- **Work required**
Write out the whole listing exactly as it is written below.

- **Source material**

○ ○ ○ ○ ○

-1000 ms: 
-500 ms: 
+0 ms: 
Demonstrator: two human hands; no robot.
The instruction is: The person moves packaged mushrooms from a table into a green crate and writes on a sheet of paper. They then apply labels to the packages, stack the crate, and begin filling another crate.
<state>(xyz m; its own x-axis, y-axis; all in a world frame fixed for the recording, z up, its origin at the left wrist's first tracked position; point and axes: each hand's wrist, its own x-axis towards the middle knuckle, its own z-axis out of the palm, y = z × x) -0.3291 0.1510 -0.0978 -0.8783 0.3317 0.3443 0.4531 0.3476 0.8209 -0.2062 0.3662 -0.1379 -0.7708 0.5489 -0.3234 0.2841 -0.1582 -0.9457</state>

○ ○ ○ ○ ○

- **Exercise output**
-1000 ms: 
-500 ms: 
+0 ms: 
Demonstrator: two human hands; no robot.
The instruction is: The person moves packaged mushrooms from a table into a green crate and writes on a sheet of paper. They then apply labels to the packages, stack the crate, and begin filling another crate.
<state>(xyz m; its own x-axis, y-axis; all in a world frame fixed for the recording, z up, its origin at the left wrist's first tracked position; point and axes: each hand's wrist, its own x-axis towards the middle knuckle, its own z-axis out of the palm, y = z × x) -0.3291 0.1510 -0.0978 -0.8783 0.3317 0.3443 0.4531 0.3476 0.8209 -0.2062 0.3662 -0.1379 -0.7708 0.5489 -0.3234 0.2841 -0.1582 -0.9457</state>

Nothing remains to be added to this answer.